Когда Эмма его разбудила, он, к большому для себя удивлению, обнаружил, что салфетка и остатки съестных припасов уже уложены в корзину, а лошади взнузданы и впряжены в фургон.
Джаспер считался более респектабельным городом, чем Налгитас. Салунов здесь было не в пример меньше, а над крышами глинобитных хижин и более солидных деревянных строений высились шпили двух местных церквей. В сумерках Джаспер казался уютным и ухоженным и, что более важно, весьма процветающим. Здание вокзала здесь было в два раза больше, чем в Налгитасе, и отсвечивало свежим деревом: его только что построили и даже не успели еще покрасить. Новенькая вывеска с выведенным на ней словом «Джаспер» стояла у стены. Между прочим, процветание здешней общины означало, что в банке могло оказаться куда больше людей, нежели предполагал Нед. Кроме того, в банке могли установить новый, более современный сейф. С другой стороны, рост благосостояния местных граждан являлся неоспоримым свидетельством того, что деньги в банке имелись, а это было важнее всего. Порадовавшись такому обстоятельству, Нед с заговорщицким видом сжал Эмме руку. Хотя Эмма и копалась в земле, высаживая розы и помогая Уэлкам работать на огороде, кожа у нее на руках была не менее гладкая и мягкая, чем у Эдди.

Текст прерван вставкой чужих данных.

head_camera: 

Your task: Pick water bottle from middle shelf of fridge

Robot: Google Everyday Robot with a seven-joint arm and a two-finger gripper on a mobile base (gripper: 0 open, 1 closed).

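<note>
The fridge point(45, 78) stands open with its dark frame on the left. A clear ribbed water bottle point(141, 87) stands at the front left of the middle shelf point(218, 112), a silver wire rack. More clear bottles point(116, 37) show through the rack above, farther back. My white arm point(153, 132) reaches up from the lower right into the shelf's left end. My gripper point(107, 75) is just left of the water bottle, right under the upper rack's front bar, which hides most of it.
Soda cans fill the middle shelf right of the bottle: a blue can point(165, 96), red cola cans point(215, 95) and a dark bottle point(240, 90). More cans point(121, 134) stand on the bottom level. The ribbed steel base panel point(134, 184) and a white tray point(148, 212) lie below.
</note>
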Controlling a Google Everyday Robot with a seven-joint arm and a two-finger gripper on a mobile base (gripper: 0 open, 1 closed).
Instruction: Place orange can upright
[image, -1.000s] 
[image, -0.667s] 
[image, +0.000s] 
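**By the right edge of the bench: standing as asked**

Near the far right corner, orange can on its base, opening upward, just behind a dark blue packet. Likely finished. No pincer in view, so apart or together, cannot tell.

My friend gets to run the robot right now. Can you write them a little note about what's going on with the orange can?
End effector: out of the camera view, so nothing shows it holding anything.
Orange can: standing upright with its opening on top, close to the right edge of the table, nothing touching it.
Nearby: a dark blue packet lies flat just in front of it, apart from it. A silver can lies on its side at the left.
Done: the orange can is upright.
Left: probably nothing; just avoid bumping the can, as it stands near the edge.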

Подобно Налгитасу, Джаспер был отвоеван у прерии. Главная улица здесь состояла из полудюжины кварталов, застроенных кирпичными и каменными домами. Над входом в магазины висели полотняные навесы от солнца, а вдоль проезжей части были посажены деревца, придававшие городским кварталам уютный и законченный вид. Когда они ехали по улице, Нед указал Эмме на «Юнион-Отель» — выстроенное в два этажа красное кирпичное здание с двойными дверями, и сказал, что они оставят лошадей и фургон в платной конюшне, а потом вернутся к отелю пешком. Только что пришел поезд, и не было никакой необходимости афишировать перед гостиничным клерком то обстоятельство, что они приехали в фургоне. Конечно, в случае расследования этот факт быстро выплыл бы наружу, тем не менее, чтобы его установить, шерифу потребовалось бы какое-то время, а в таком деле, которое они задумали, даже несколько минут отсрочки могли им помочь ускользнуть от преследования. Эмма пришла к выводу, что в словах Неда есть рациональное зерно.